Provide a mock arq queue runner¶
Finally, you can create a fixture that provides a mock arq queue runner. This will simulate not only the execution of a backend worker that results some result, but also the collection of that result and subsequent database updates.
from collections.abc import AsyncIterator
import pytest_asyncio
from safir.arq import MockArqQueue
from safir.testing.uws import MockUWSJobRunner
from example.config import config
@pytest_asyncio.fixture
async def runner(
arq_queue: MockArqQueue,
) -> AsyncIterator[MockUWSJobRunner]:
async with MockUWSJobRunner(config.uws_config, arq_queue) as runner:
yield runner
Writing a frontend test¶
Now, all the pieces are in place to write a meaningful test of the frontend.
You can use the methods of MockUWSJobRunner
to change the state of a mocked backend job and set the results that it returned.
Here is an example of a test of a hypothetical cutout service.
import pytest
from httpx import AsyncClient
from safir.testing.uws import MockUWSJobRunner
@pytest.mark.asyncio
async def test_create_job(
client: AsyncClient, runner: MockUWSJobRunner
) -> None:
r = await client.post(
"/api/cutout/jobs",
headers={"X-Auth-Request-User": "someone"},
data={"ID": "1:2:band:value", "Pos": "CIRCLE 0 1 2"},
)
assert r.status_code == 303
assert r.headers["Location"] == "https://example.com/api/cutout/jobs/1"
await runner.mark_in_progress("someone", "1")
async def run_job() -> None:
results = [
UWSJobResult(
result_id="cutout",
url="s3://some-bucket/some/path",
mime_type="application/fits",
)
]
await runner.mark_complete("someone", "1", results, delay=0.2)
_, r = await asyncio.gather(
run_job(),
client.get(
"/api/cutout/jobs/1",
headers={"X-Auth-Request-User": "someone"},
params={"wait": 2, "phase": "EXECUTING"},
),
)
assert r.status_code == 200
assert "https://example.com/some/path" in r.text
Note the use of MockUWSJobRunner.mark_complete
with a delay
argument and asyncio.gather
to simulate a job that takes some time to complete so that the client request to wait for job completion can be tested.

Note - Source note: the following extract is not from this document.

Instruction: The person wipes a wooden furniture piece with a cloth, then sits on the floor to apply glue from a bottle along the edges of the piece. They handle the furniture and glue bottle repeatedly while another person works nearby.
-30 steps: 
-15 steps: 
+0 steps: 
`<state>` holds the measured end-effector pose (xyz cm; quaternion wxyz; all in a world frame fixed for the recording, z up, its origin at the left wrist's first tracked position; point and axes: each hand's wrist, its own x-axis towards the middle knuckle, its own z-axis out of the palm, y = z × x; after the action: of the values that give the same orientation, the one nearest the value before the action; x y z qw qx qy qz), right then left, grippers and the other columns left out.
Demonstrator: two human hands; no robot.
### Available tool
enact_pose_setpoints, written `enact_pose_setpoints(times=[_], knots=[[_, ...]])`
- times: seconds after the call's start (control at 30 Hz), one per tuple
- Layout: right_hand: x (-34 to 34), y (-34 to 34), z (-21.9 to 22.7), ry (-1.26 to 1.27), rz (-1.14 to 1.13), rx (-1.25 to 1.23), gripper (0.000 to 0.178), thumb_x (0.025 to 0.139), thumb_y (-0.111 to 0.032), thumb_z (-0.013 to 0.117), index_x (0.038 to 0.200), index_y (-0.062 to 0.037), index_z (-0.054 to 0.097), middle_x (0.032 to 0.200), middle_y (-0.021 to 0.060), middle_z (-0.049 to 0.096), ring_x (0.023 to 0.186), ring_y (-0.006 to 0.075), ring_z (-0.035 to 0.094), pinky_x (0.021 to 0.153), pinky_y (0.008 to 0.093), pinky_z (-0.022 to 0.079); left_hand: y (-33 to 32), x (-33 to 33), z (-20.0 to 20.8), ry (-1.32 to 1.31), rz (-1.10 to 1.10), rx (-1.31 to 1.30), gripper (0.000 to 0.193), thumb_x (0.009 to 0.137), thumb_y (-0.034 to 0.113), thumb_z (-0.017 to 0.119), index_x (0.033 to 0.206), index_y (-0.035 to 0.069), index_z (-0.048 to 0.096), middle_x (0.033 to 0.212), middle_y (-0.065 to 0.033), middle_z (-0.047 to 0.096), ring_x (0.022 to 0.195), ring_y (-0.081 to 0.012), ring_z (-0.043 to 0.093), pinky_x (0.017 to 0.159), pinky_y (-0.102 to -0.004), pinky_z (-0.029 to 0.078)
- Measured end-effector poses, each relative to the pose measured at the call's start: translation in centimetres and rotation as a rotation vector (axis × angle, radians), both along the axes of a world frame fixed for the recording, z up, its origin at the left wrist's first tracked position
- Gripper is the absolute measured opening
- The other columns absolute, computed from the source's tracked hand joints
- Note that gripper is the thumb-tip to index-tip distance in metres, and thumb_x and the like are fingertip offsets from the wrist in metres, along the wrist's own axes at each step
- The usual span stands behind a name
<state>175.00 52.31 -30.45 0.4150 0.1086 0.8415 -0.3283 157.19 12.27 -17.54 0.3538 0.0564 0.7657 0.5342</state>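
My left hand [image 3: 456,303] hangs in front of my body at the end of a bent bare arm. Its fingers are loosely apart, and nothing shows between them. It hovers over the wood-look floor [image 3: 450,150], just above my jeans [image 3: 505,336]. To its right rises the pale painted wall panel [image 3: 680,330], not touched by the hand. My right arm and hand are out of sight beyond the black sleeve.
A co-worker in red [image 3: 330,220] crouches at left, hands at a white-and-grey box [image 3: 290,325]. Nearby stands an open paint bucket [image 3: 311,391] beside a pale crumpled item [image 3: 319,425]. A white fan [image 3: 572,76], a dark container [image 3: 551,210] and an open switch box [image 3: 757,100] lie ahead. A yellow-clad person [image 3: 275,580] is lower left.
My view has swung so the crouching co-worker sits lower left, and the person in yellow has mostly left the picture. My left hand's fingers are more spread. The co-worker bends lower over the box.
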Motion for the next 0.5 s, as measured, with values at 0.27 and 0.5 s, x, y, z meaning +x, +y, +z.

A more sophisticated test would check the XML results returned by the API against the UWS XML schema. This can be done using the models provided by vo-models.
Testing the backend worker¶
The backend divides naturally into two pieces: the wrapper code that accepts the arguments in the format passed by the UWS library, handles exceptions, and constructs WorkerResult
objects; and the code that performs the underlying operation of the service.
To make testing easier, it’s usually a good idea to separate those two pieces. The wrapper that handles talking to the UWS library and translating exceptions can be included in the source of the application. The underlying code to perform the operation is often best maintained in a library of domain-specific code. For example, for Rubin Observatory, this will usually be a function in a Science Pipelines package with its own separate tests.
If the code is structured this way, there won’t be much to test in the backend worker wrapper and often one can get away with integration tests. If more robust tests are desired, though, the backend worker function is a simple function that can be called and tested directly by the test suite, possibly after mocking out the underlying library function.